INFORMATION SUPPLIED: Begin
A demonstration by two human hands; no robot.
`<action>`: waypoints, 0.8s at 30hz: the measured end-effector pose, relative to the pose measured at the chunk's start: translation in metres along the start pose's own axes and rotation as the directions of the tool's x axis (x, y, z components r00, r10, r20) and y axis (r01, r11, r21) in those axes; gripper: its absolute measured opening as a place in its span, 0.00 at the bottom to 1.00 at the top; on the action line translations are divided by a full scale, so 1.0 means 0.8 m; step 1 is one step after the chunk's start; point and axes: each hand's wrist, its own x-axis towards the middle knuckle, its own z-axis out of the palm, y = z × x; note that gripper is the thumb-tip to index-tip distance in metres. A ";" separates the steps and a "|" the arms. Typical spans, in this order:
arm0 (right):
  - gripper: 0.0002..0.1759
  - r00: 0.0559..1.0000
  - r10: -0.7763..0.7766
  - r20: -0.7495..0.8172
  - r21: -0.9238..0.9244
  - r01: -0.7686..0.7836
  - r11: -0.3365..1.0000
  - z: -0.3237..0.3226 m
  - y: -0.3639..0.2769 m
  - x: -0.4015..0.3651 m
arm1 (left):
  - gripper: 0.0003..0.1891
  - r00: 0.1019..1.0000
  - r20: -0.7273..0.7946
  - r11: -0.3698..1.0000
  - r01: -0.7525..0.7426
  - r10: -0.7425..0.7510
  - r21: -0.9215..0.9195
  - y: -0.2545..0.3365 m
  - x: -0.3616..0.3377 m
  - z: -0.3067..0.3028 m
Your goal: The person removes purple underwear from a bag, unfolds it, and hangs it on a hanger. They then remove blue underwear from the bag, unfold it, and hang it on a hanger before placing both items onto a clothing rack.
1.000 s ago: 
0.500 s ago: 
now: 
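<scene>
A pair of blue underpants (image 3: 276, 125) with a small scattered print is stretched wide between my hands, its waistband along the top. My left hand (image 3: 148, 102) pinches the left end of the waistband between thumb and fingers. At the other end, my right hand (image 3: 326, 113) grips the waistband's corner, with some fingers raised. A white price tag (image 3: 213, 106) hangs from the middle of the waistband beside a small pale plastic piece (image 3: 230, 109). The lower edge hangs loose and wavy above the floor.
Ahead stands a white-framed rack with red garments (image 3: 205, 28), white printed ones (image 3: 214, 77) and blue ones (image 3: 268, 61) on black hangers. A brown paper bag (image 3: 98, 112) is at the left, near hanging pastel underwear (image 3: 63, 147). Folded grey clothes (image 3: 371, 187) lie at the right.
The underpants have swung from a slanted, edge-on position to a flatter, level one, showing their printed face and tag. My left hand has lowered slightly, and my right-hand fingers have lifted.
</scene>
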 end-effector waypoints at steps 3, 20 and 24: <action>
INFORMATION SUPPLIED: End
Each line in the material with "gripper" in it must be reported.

`<action>`: waypoints, 0.8s at 30hz: the measured end-effector pose, relative to the pose measured at the chunk's start: translation in metres along the start pose's own axes and rotation as the directions of the tool's x axis (x, y, z components r00, r10, r20) and y axis (r01, r11, r21) in those axes; gripper: its absolute measured opening as a place in its span, 0.00 at the bottom to 1.00 at the top; on the action line translations are divided by a full scale, so 1.0 means 0.8 m; step 1 is one step after the chunk's start; point and axes: each hand's wrist, its own x-axis towards the middle knuckle, its own z-axis out of the palm, y = z × x; note that gripper is the thumb-tip to index-tip distance in metres. A ";" separates the steps and a "|" the arms. Typical spans, in this order:
  - gripper: 0.0002..0.1759
  - gripper: 0.0003..0.1891

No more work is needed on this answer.